YOUR OBJECTIVE :: Word for word, restate the lines of the data from the first through the one containing "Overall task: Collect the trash", and nothing else.

——

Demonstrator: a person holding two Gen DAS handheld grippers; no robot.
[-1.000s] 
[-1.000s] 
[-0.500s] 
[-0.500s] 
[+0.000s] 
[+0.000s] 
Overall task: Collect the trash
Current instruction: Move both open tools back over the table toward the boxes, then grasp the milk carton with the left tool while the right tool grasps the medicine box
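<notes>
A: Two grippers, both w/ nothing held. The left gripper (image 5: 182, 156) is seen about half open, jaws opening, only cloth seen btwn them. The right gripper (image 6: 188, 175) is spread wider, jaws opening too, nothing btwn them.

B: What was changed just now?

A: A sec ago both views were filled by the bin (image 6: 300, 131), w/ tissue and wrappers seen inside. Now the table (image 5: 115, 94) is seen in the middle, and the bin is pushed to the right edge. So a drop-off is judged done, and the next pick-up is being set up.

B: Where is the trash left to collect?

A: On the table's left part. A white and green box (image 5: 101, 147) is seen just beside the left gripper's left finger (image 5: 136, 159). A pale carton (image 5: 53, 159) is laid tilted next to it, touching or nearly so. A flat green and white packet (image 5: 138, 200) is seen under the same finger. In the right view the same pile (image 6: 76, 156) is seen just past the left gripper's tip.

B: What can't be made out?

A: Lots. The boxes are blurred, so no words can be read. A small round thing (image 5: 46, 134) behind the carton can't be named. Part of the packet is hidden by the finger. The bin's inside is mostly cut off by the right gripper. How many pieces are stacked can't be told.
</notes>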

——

REPLY ::
Demonstrator: a person holding two Gen DAS handheld grippers; no robot.
[-1.000s] 
[-1.000s] 
[-0.500s] 
[-0.500s] 
[+0.000s] 
[+0.000s] 
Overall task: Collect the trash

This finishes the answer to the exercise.